- [Your assignment]
Without including any pictures, copy every line below exactly.

- [Recorded data]
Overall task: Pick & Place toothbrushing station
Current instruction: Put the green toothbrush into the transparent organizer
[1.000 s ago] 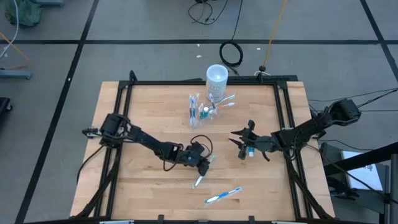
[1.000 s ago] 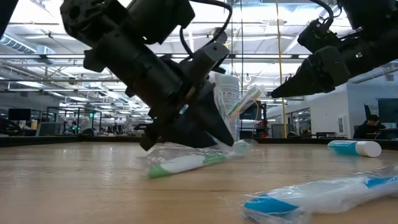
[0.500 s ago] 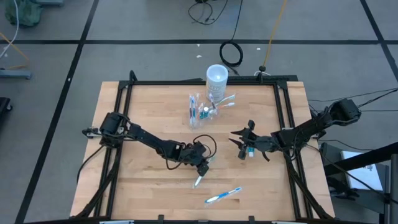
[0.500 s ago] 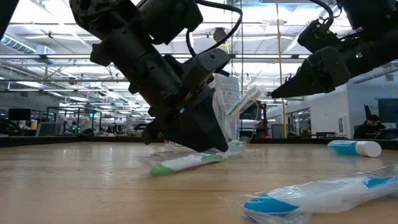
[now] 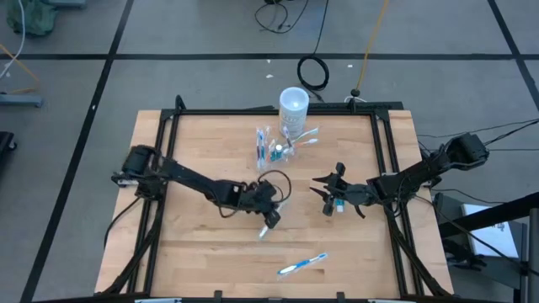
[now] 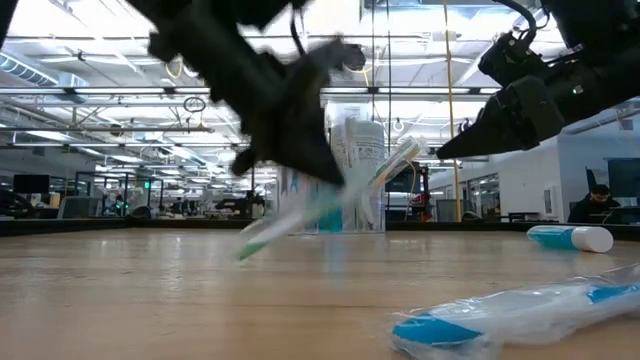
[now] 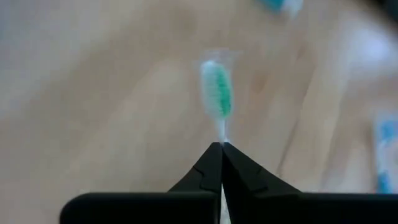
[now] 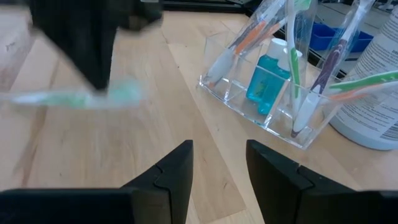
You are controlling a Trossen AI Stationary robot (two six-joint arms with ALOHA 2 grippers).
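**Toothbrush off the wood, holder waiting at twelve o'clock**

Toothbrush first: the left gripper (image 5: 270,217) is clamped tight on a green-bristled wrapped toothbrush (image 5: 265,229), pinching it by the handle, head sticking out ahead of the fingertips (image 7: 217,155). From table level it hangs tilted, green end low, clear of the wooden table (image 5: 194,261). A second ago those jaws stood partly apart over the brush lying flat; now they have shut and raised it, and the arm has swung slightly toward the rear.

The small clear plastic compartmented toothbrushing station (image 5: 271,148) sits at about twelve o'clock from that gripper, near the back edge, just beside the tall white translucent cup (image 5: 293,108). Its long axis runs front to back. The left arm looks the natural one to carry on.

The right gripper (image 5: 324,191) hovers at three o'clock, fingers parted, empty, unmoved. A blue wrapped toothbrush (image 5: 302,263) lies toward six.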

- [Response area]
Overall task: Pick & Place toothbrushing station
Current instruction: Put the green toothbrush into the transparent organizer
[1.000 s ago] 
[1.000 s ago] 
[0.500 s ago] 
[0.500 s ago] 
[now] 
[now] 
[now] 
[now] 
You are controlling a Trossen AI Stationary robot (two six-joint arms with ALOHA 2 grippers).
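**Toothbrush off the wood, holder waiting at twelve o'clock**

Toothbrush first: the left gripper (image 5: 270,217) is clamped tight on a green-bristled wrapped toothbrush (image 5: 265,229), pinching it by the handle, head sticking out ahead of the fingertips (image 7: 217,155). From table level it hangs tilted, green end low, clear of the wooden table (image 5: 194,261). A second ago those jaws stood partly apart over the brush lying flat; now they have shut and raised it, and the arm has swung slightly toward the rear.

The small clear plastic compartmented toothbrushing station (image 5: 271,148) sits at about twelve o'clock from that gripper, near the back edge, just beside the tall white translucent cup (image 5: 293,108). Its long axis runs front to back. The left arm looks the natural one to carry on.

The right gripper (image 5: 324,191) hovers at three o'clock, fingers parted, empty, unmoved. A blue wrapped toothbrush (image 5: 302,263) lies toward six.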

Work on this exercise is done.